» **PROMPT**: After finding the line containing "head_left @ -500" below, please output that line and each following one through the line containing "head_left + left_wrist", exactly as written.
——————————
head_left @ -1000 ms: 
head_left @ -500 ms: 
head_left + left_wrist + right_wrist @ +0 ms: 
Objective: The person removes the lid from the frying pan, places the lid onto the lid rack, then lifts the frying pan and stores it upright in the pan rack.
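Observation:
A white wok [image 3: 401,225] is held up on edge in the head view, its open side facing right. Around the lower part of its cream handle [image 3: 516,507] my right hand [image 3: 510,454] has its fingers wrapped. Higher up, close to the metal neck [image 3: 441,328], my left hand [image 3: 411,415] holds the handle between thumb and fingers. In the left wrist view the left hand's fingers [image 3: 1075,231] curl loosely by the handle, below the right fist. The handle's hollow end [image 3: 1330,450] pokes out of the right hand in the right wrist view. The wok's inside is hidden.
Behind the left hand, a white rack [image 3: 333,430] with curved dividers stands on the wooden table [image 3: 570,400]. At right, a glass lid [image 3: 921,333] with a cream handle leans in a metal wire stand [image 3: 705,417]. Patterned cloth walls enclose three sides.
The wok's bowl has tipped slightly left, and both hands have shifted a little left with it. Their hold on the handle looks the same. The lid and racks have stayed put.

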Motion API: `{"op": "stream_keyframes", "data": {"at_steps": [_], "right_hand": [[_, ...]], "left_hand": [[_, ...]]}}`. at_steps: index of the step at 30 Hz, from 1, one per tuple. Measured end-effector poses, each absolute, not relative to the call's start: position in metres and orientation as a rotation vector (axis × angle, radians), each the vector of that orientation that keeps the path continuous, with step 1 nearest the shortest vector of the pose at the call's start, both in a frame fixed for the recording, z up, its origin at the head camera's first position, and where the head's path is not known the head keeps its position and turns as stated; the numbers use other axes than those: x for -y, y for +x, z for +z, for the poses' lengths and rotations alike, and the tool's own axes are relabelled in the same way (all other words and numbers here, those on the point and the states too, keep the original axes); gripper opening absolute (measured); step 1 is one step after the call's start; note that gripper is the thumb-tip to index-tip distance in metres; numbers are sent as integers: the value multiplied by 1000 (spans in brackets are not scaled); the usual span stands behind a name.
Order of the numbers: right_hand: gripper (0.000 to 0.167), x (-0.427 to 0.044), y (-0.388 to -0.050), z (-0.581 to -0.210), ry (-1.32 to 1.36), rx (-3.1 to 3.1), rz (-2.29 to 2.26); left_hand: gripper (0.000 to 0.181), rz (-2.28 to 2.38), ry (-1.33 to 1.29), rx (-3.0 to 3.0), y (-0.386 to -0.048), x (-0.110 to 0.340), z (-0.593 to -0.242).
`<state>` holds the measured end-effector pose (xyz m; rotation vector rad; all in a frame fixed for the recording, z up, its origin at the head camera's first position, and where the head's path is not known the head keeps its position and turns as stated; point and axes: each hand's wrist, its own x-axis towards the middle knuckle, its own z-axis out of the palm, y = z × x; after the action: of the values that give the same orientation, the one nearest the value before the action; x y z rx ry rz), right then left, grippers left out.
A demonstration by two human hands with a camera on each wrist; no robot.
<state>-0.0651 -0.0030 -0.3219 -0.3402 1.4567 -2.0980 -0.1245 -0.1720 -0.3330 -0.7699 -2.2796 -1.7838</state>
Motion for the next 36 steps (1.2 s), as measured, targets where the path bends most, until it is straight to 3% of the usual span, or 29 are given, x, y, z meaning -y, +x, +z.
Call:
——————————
» **EXERCISE ANSWER**:
head_left @ -500 ms: 
head_left + left_wrist + right_wrist @ +0 ms: 

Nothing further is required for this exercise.